## [WORK ORDER]
With the records below as your source, retype each line exactly from the top down to the line that contains "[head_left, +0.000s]", and include that line.

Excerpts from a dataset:
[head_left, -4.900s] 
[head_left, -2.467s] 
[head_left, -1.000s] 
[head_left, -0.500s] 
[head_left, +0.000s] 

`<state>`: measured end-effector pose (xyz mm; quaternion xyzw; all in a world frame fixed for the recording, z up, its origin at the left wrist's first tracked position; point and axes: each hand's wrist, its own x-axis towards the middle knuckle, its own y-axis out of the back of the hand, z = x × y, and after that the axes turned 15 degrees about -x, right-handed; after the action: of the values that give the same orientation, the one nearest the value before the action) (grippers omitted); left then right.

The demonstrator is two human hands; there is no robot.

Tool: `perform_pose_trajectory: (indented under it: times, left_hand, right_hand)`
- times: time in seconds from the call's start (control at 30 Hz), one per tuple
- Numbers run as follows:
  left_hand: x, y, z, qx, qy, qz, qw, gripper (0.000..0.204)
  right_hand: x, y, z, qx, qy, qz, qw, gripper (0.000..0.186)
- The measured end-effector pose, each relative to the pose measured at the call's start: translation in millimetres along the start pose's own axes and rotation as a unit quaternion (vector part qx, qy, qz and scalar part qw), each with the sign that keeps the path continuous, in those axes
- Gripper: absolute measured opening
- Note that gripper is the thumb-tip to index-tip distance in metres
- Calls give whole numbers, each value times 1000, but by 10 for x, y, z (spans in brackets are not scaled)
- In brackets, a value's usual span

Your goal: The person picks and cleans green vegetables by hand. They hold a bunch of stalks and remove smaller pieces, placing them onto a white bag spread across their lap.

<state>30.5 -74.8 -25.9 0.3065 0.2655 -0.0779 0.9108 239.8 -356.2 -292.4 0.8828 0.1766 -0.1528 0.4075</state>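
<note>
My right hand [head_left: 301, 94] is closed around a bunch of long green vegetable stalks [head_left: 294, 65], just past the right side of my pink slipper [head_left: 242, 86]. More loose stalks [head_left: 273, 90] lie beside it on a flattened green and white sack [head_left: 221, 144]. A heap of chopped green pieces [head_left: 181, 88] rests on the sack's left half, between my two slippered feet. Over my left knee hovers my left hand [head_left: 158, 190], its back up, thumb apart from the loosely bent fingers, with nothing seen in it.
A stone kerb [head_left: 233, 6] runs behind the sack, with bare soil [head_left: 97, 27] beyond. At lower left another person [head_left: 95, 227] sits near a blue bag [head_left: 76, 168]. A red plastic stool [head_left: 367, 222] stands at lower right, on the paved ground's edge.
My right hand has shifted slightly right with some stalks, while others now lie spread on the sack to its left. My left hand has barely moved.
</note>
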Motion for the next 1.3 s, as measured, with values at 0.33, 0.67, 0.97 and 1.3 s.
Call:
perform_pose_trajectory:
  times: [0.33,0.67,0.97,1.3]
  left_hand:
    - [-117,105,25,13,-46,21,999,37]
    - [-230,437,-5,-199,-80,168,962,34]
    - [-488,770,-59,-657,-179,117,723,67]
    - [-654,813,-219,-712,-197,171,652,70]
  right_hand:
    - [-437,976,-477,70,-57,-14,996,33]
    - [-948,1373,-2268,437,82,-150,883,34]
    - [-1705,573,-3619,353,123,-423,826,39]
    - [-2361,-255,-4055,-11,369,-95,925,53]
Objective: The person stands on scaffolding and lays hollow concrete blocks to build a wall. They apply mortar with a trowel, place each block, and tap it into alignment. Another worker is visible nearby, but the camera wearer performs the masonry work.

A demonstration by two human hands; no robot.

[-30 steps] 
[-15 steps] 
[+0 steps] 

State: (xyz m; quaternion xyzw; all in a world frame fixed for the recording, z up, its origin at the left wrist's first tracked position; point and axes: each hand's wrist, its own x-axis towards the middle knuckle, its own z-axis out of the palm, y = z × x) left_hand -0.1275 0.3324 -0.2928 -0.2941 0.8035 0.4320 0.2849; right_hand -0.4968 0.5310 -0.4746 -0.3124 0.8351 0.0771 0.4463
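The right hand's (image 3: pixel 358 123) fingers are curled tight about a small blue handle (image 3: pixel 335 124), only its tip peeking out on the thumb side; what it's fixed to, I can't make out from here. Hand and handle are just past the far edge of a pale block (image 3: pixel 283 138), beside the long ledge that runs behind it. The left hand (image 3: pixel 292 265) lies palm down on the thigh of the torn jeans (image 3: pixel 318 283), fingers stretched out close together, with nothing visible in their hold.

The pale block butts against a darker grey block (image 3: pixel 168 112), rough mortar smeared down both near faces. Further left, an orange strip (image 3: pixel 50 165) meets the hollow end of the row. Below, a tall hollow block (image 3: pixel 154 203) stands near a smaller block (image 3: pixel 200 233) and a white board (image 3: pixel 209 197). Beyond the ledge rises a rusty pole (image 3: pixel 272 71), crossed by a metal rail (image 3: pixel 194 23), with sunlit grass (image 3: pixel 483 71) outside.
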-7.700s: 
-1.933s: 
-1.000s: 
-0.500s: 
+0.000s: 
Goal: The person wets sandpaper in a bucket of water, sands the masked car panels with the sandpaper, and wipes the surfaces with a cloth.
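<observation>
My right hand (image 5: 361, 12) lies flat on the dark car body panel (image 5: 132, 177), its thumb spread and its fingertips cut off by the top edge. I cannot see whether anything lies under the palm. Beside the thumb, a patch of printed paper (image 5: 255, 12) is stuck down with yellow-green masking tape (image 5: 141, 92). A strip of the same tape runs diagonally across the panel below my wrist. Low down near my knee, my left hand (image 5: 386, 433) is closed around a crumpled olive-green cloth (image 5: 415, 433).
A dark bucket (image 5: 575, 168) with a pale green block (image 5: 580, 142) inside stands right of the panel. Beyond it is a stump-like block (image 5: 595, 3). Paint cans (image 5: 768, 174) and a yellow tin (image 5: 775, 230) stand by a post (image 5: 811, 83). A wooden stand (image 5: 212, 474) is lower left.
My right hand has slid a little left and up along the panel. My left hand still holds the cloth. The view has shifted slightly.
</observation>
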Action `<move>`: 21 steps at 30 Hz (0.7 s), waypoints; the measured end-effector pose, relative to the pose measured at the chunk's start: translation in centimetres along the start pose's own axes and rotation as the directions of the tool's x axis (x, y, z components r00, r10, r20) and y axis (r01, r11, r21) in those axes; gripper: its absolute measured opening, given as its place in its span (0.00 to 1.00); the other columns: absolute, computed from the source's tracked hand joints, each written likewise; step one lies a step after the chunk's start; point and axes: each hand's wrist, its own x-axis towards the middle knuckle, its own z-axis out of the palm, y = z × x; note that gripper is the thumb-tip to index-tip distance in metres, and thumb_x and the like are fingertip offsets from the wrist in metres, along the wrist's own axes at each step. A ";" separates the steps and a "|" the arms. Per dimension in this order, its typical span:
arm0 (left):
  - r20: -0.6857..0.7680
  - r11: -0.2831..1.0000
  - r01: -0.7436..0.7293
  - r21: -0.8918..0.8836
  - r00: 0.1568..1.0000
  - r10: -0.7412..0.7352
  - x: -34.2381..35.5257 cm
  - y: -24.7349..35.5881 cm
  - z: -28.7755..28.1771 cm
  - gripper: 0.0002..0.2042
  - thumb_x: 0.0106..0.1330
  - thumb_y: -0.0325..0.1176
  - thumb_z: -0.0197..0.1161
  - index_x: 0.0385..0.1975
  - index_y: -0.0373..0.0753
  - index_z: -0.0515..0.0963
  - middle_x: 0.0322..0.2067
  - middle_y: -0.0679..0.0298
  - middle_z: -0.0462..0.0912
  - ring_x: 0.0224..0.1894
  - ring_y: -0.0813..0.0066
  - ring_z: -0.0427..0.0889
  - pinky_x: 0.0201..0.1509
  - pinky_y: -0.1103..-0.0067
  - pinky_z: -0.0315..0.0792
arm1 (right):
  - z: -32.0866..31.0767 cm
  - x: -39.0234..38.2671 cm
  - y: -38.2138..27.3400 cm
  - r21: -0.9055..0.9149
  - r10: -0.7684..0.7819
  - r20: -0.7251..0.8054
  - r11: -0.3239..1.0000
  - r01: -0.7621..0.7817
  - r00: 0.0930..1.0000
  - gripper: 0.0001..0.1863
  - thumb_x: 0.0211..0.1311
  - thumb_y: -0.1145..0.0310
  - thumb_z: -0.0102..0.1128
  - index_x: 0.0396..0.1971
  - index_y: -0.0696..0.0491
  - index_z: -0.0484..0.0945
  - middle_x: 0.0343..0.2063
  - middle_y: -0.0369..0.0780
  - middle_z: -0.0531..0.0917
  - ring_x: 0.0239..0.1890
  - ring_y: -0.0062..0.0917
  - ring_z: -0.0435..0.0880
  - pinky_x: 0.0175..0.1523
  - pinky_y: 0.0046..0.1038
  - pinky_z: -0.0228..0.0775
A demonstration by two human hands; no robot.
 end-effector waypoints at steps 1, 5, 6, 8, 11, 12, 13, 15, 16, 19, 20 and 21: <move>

## [SOLUTION]
[head_left, -4.900s] 
[head_left, -2.467s] 
[head_left, -1.000s] 
[head_left, -0.500s] 
[head_left, +0.000s] 

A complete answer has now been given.